Başta büyük yıkımlara sebebiyet veren depremin enkaz kaldırma çalışmaları ve acil yıkılacak binaların yıkım çalışmaları ve o yıkımların kaldırılması işlemleri Çevre, Şehircilik ve İklim Değişikliği Bakanlığı tarafından hızlıca gerçekleştirilmektedir. Rapora göre, 11 ilde toplam 717 bin 614 binanın 90 bin 609’u acil yıkılacak, ağır hasarlı ve yıkık bina olarak belirlendi. Bu işlemlerin bakanlığa maliyetine baktığımız zaman çok fazla yıkımın olmasından ötürü maliyet de bir hayli fazla olacaktır. Bunun yanında depremden etkilenen bölgelerin, deprem öncesi makroekonomik verilerini incelediğimiz zaman 2022 verilerine göre on ilimizin 905 milyar dolarlık GSYH’deki payı yaklaşık olarak %9 ,3 en fazla zarar gören üç ilimizin(Hatay , Kahramanmaraş, Adıyaman) toplam GSYH’deki payı yüzde 2,6 civarındadır. Bu illerdeki ekonomik faaliyetlerin duraksamasından ötürü ileriki zamanlarda toplam GSYH kaybının toplam 20 – 25 milyar dolar arasında olacağı tahmin ediliyor.

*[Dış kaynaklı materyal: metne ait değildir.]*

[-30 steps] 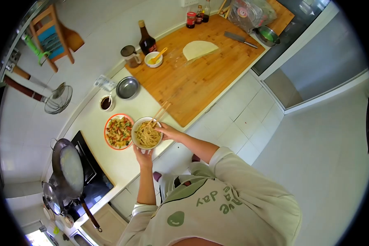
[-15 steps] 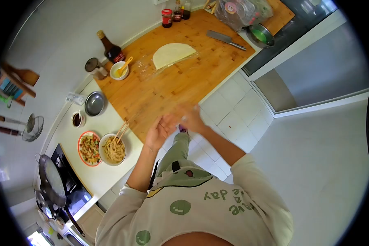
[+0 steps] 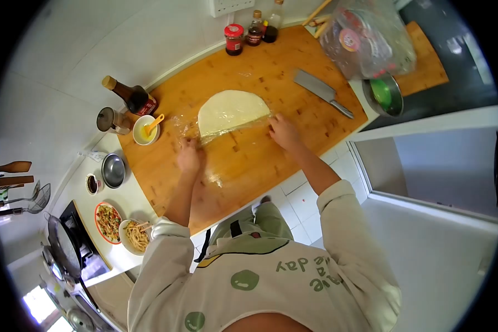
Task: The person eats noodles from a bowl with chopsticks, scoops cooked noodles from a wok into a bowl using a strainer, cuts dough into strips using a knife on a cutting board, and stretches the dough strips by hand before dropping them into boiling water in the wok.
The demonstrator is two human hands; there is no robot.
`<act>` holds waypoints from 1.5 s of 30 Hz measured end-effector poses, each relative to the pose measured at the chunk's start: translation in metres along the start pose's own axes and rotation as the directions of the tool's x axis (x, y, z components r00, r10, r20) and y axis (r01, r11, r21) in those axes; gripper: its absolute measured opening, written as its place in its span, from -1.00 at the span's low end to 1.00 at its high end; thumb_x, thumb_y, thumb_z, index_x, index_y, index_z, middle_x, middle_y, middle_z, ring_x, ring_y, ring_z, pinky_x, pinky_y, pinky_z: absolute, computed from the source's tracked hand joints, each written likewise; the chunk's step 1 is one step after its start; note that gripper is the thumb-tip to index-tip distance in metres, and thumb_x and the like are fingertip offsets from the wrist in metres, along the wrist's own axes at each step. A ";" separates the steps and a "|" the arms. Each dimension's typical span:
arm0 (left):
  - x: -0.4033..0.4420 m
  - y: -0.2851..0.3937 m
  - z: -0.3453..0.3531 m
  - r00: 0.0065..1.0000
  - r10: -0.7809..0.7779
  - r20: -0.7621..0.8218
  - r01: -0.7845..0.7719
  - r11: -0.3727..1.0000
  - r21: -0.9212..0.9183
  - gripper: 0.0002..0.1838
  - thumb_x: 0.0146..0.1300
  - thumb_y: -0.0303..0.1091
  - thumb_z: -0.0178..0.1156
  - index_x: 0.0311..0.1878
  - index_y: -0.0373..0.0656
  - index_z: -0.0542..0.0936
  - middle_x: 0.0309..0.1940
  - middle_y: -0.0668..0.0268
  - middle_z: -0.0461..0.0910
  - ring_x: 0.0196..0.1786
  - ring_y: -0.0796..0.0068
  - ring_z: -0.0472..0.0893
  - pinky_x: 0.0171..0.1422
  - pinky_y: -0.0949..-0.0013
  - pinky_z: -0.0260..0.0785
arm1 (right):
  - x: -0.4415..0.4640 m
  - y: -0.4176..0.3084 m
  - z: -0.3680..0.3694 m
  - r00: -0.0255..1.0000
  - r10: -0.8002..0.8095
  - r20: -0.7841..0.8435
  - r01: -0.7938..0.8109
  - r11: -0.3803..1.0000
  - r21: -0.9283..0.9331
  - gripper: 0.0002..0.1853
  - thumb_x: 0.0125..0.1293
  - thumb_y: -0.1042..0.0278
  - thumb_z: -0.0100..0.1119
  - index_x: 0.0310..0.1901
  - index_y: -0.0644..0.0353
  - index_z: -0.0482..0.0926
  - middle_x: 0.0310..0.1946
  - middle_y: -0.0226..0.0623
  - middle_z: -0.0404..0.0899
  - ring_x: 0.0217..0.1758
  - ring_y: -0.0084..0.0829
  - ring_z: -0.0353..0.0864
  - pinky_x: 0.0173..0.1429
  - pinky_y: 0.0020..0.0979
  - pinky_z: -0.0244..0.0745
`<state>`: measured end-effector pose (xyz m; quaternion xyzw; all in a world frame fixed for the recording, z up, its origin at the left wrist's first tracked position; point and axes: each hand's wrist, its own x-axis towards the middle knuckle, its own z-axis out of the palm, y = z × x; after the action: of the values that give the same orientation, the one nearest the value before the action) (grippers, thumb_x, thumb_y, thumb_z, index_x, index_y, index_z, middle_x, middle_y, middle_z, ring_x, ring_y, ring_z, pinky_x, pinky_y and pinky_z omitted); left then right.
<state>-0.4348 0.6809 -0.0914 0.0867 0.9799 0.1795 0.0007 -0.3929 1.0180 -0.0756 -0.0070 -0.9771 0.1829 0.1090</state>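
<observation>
Head view: my left hand [image 3: 188, 157] and right hand [image 3: 285, 133] flanked clear film [image 3: 223, 133] at the near edge of the pale half-round sheet [image 3: 232, 109] on the wooden board [image 3: 254, 169]; my fingers were curled, though whether they pinched film I could not tell; uneven pulling could have creased or torn the sheet

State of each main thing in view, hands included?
Plastic wrap: spread, wrinkled
Left hand: at wrap's left end
Right hand: at wrap's right end
Dough: half-round, flat
Knife: lying flat
Small bowl: spoon inside
Noodle bowl: filled, chopsticks in
Plate: filled
Jar: lid on
</observation>
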 end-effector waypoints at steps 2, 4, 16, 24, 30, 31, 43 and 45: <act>0.014 -0.012 0.007 0.999 -0.021 0.035 0.019 0.998 0.055 -0.75 0.07 -0.33 0.16 -0.14 -0.05 0.59 -0.05 0.18 0.46 -0.09 0.09 0.55 -0.14 0.14 0.48 | 0.022 0.009 0.016 0.964 -0.069 0.257 0.123 0.972 -0.201 -0.84 0.14 0.38 0.17 -0.23 0.12 0.50 -0.23 -0.29 0.47 -0.22 -0.19 0.54 -0.21 -0.22 0.49; 0.021 -0.014 0.007 0.996 -0.051 0.073 0.043 0.993 0.106 -0.78 0.07 -0.33 0.17 -0.18 -0.04 0.60 -0.06 0.21 0.48 -0.12 0.12 0.56 -0.15 0.15 0.49 | 0.040 0.022 0.026 0.940 -0.165 0.299 0.225 0.958 -0.179 -0.89 0.14 0.38 0.16 -0.29 0.12 0.48 -0.27 -0.31 0.46 -0.27 -0.20 0.55 -0.25 -0.23 0.49; 0.084 -0.002 -0.038 0.962 -0.266 -0.059 0.206 0.850 -0.485 -0.83 0.12 -0.39 0.21 -0.34 -0.33 0.55 -0.47 0.03 0.56 -0.41 0.17 0.59 -0.30 0.24 0.42 | 0.141 0.050 0.020 0.886 -0.228 0.405 0.132 0.959 0.251 -0.88 0.11 0.50 0.15 -0.41 0.18 0.38 -0.46 -0.22 0.46 -0.46 -0.26 0.49 -0.40 -0.33 0.37; 0.120 -0.026 0.040 0.899 -0.389 -0.201 0.360 0.918 -0.168 -0.81 0.09 -0.43 0.19 -0.22 -0.30 0.60 -0.23 0.08 0.57 -0.19 0.16 0.57 -0.18 0.26 0.45 | 0.184 0.074 0.043 0.867 -0.216 0.450 0.053 0.936 0.347 -0.85 0.21 0.45 0.20 -0.21 0.24 0.49 -0.32 -0.22 0.51 -0.33 -0.37 0.54 -0.26 -0.41 0.46; 0.058 0.025 0.007 0.782 -0.551 -0.291 0.348 0.773 -0.529 -0.60 0.13 -0.54 0.11 0.10 -0.27 0.49 -0.03 0.09 0.44 -0.23 0.38 0.56 -0.22 0.42 0.47 | 0.106 0.222 -0.055 0.961 -0.127 0.247 0.114 0.991 0.065 -0.56 0.20 0.44 0.22 0.12 0.26 0.39 -0.06 -0.12 0.47 -0.05 -0.23 0.53 -0.01 -0.30 0.46; 0.041 0.037 0.008 0.761 -0.567 -0.316 0.366 0.777 -0.511 -0.61 0.12 -0.55 0.11 0.07 -0.27 0.50 -0.04 0.07 0.45 -0.16 0.28 0.55 -0.17 0.37 0.47 | 0.090 0.227 -0.084 0.957 -0.138 0.256 0.143 0.990 0.002 -0.47 0.15 0.45 0.23 0.18 0.22 0.35 -0.05 -0.06 0.45 -0.04 -0.13 0.51 0.01 -0.24 0.44; -0.014 0.166 0.072 0.895 -0.224 -0.387 0.115 0.951 -0.286 -0.57 0.04 -0.57 0.10 0.06 -0.27 0.48 -0.02 0.10 0.46 0.02 0.07 0.44 0.15 0.19 0.33 | 0.062 0.221 -0.121 0.932 0.135 0.336 -0.088 0.985 -0.150 -0.41 0.10 0.37 0.17 0.23 0.10 0.32 -0.27 0.02 0.56 -0.20 0.02 0.56 -0.10 -0.07 0.44; -0.015 0.172 0.072 0.903 -0.219 -0.371 0.117 0.953 -0.278 -0.58 0.05 -0.54 0.11 0.06 -0.26 0.48 -0.01 0.11 0.45 0.02 0.09 0.44 0.14 0.18 0.33 | 0.072 0.195 -0.128 0.956 0.026 0.291 -0.002 0.996 -0.084 -0.52 0.13 0.35 0.16 0.14 0.14 0.41 -0.38 -0.02 0.59 -0.30 -0.01 0.58 -0.18 -0.11 0.45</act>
<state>-0.3881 0.8621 -0.0991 -0.0376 0.9330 0.3142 -0.1717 -0.4412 1.2495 -0.0144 0.0086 -0.9891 0.1418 -0.0381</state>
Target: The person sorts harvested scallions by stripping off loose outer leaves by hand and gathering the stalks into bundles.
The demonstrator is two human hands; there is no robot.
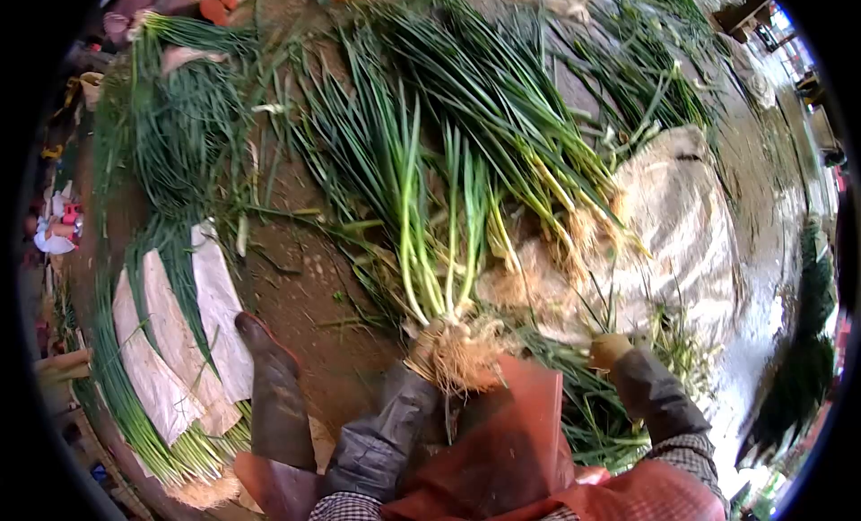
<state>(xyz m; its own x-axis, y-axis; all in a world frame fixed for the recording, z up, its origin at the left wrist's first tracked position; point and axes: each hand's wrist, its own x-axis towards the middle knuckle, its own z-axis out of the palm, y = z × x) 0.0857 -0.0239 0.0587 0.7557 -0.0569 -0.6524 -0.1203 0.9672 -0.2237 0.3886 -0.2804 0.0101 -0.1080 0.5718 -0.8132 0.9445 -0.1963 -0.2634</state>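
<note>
My left hand [423, 349] is closed around the root end of a small bunch of green onions [421, 243]. Their pale roots [468, 349] spill out beside it, and the long leaves point away from me. Over to the right, my right hand [610, 349] is low beside the edge of a pale sack and some loose green leaves [583, 395]. Its fingers are too small and blurred to make out. A larger pile of green onions [502, 99] lies just beyond, roots toward the sack.
A pale woven sack [682, 216] covers the ground at right. Bundled green onions with cloth strips [157, 342] lie at left, near a dark boot [273, 386]. Another leafy heap [179, 117] sits at upper left. Trimmings litter the brown dirt floor [314, 279].
</note>
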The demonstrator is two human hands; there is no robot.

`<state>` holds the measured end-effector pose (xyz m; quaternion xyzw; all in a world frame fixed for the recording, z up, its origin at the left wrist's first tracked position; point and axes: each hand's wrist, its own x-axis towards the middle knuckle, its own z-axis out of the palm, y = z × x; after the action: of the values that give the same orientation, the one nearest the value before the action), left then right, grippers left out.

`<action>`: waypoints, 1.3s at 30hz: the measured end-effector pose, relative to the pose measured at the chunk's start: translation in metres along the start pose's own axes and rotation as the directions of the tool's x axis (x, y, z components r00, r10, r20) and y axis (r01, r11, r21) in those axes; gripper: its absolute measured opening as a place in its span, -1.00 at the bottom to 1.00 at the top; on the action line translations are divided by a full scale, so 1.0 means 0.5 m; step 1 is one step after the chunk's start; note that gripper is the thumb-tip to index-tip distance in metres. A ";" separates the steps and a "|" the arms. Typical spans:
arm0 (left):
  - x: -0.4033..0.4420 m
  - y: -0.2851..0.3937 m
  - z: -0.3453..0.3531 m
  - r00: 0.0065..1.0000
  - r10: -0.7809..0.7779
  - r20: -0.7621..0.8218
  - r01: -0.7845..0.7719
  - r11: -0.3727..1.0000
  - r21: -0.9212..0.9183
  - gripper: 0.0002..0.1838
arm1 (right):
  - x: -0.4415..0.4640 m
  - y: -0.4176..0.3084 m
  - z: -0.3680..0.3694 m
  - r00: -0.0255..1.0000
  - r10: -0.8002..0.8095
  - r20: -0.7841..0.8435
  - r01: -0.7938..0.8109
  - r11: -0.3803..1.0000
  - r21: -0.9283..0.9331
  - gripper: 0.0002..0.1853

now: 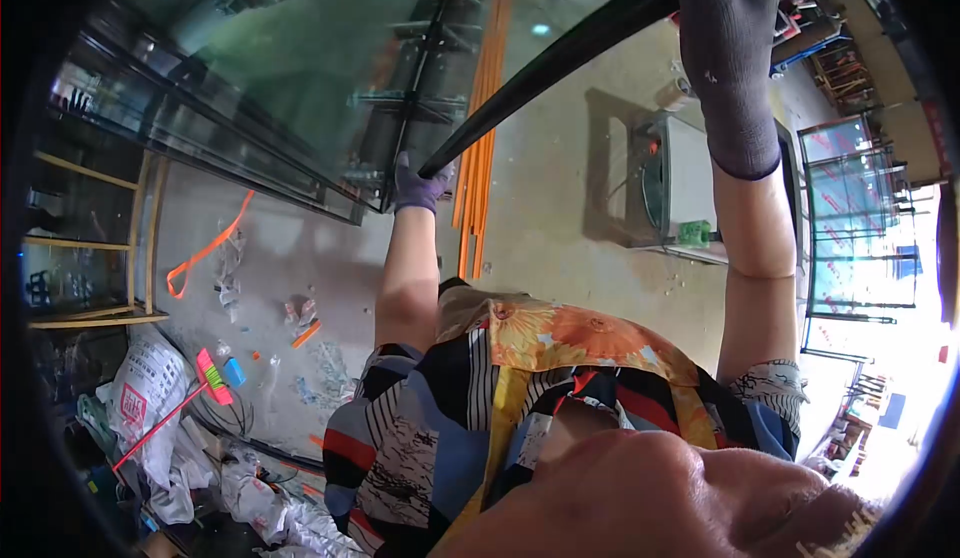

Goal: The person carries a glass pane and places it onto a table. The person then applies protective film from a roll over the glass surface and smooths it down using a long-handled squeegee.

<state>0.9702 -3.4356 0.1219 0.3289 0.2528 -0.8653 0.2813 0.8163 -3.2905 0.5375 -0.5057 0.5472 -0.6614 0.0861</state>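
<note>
A long black bar [565,68] runs diagonally between my gloved hands. My left hand [424,182], in a purple glove, is closed around its lower end, beside the corner of a dark-framed glass panel [300,48]. Higher up at the right, my right hand [733,33], in a grey-purple glove, is at the bar's upper end; its fingers are partly cut off by the top edge, but they look wrapped round the bar.
Orange strips [482,158] lie beyond my left hand. A box-like cart [690,183] holds a green item. Wooden-framed racks [145,228] stand left, glass panels [860,218] right. White sacks [145,408], a pink broom [213,376] and an orange strap [210,253] are lower left.
</note>
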 end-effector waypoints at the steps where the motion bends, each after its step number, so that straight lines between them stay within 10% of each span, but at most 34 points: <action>1: 0.016 -0.015 -0.002 0.999 0.018 -0.044 -0.023 0.993 -0.114 -0.53 | -0.015 0.004 -0.037 0.998 0.011 -0.057 -0.021 0.985 -0.173 -0.86; 5: 0.130 -0.078 -0.075 0.979 0.086 -0.182 -0.101 0.992 -0.072 -0.41 | -0.088 0.082 -0.218 0.847 -0.392 0.360 0.525 0.510 -0.681 -0.48; 6: 0.153 -0.096 -0.091 0.980 0.087 -0.178 -0.101 0.992 -0.069 -0.41 | -0.121 0.075 -0.234 0.982 -0.187 -0.021 0.175 0.945 -0.277 -0.44; 7: 0.173 -0.117 -0.110 0.979 0.119 -0.163 -0.125 0.992 -0.030 -0.45 | -0.149 0.074 -0.256 0.953 0.219 -0.209 -0.140 0.930 0.338 -0.40; 12: 0.255 -0.216 -0.193 0.906 0.394 -0.158 -0.315 0.874 0.371 -0.59 | -0.284 0.168 -0.461 0.902 0.312 -0.297 -0.213 0.923 0.322 -0.32; 14: 0.292 -0.246 -0.256 0.964 0.257 -0.073 -0.223 0.923 0.314 -0.62 | -0.351 0.222 -0.550 0.880 0.338 -0.333 -0.249 0.927 0.282 -0.33; 18: 0.320 -0.350 -0.325 0.942 0.316 -0.109 -0.252 0.886 0.389 -0.63 | -0.476 0.343 -0.703 0.667 0.652 -0.362 -0.360 0.707 0.609 -0.36; 21: 0.421 -0.301 -0.441 0.996 -0.066 0.063 0.041 0.942 0.332 -0.63 | -0.568 0.453 -0.809 0.646 0.713 -0.272 -0.317 0.575 0.755 -0.38; 23: 0.443 -0.334 -0.459 0.913 0.386 -0.131 -0.228 0.750 0.621 -0.65 | -0.626 0.506 -0.844 0.590 0.772 -0.238 -0.304 0.485 0.820 -0.41; 24: 0.444 -0.360 -0.457 0.919 0.363 -0.155 -0.175 0.726 0.664 -0.65 | -0.652 0.510 -0.862 0.550 0.803 -0.230 -0.293 0.443 0.847 -0.42; 28: 0.407 -0.431 -0.422 0.905 0.280 -0.322 -0.162 0.923 0.348 -0.66 | -0.695 0.509 -0.900 0.364 0.899 -0.244 -0.338 0.372 0.865 -0.47; 33: 0.372 -0.531 -0.443 0.929 0.346 -0.134 -0.209 0.786 0.582 -0.58 | -0.746 0.497 -0.994 0.503 0.841 -0.200 -0.269 0.372 0.888 -0.53; 37: 0.401 -0.602 -0.525 0.877 0.331 -0.348 -0.157 0.882 0.444 -0.54 | -0.754 0.454 -1.108 0.585 0.760 -0.285 -0.267 0.511 0.817 -0.61; 39: 0.369 -0.709 -0.486 0.836 0.269 -0.477 -0.071 0.917 0.394 -0.51 | -0.800 0.444 -1.184 0.550 0.749 -0.369 -0.530 0.654 0.539 -0.64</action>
<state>0.7270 -3.0905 -0.0793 0.6185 0.1259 -0.7455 0.2140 0.4566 -2.7325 0.1931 -0.0208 0.5612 -0.7879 0.2528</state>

İhracat tarafında ise 2022 verilerini incelediğimizde on ilin payı yaklaşık yüzde 8,5 dolaylarındadır. En fazla etkilenen üç ilin payı ise yüzde 2,2 dir. 10 il için toplam ihracat kaybı %7 civarında olacağı tahmin edilmektedir. 

İstihdam açısından da ciddi yaralar alan on ilimizde özellikle özel kesim tarafında açık bir hayli artmıştır. İşyerlerinin yıkılması veyahut hasar alması gibi sebeplerden dolayı özellikle hizmet üretim alanlarında aksamalar bir hayli artacak olup bu alandaki kişiler istihdam dışı kalacaklardır. Bu tip durumlardan ötürü bölgedeki istihdam kaybının toplam ilk aylar için %8 dolaylarında olacağı tahmin edilmektedir.

Bütçe gelirleri açısından en önemli paya sahip olan vergiler on il için 2022 yılı verisi toplam 118,7 milyar TL dir. Yüzdelik dilimi %7.1’dir. Depremden en fazla üç ilin payı yüzde 3 dolaylarındadır. Yapılan ertelemeler ve düzenlemeler sebebiyle on ildeki vergi kayıpları kaçınılmaz olup bütçe gelirlerini de sarsacaktır. 

Genel bakış açısıyla ele aldığımız makroekonomik verilerin bazılarını inceledik. Bunun sonucunda ekonomik istikrar ve büyüme açısından birçok tedbirin alınması gerektiğini görmekteyiz.

Peki bu kapsamda neler yapılabilir? Sorusuna cevap verecek olursak sırasıyla sektör bazında ele alarak bu maddeleri sıralayabilirim.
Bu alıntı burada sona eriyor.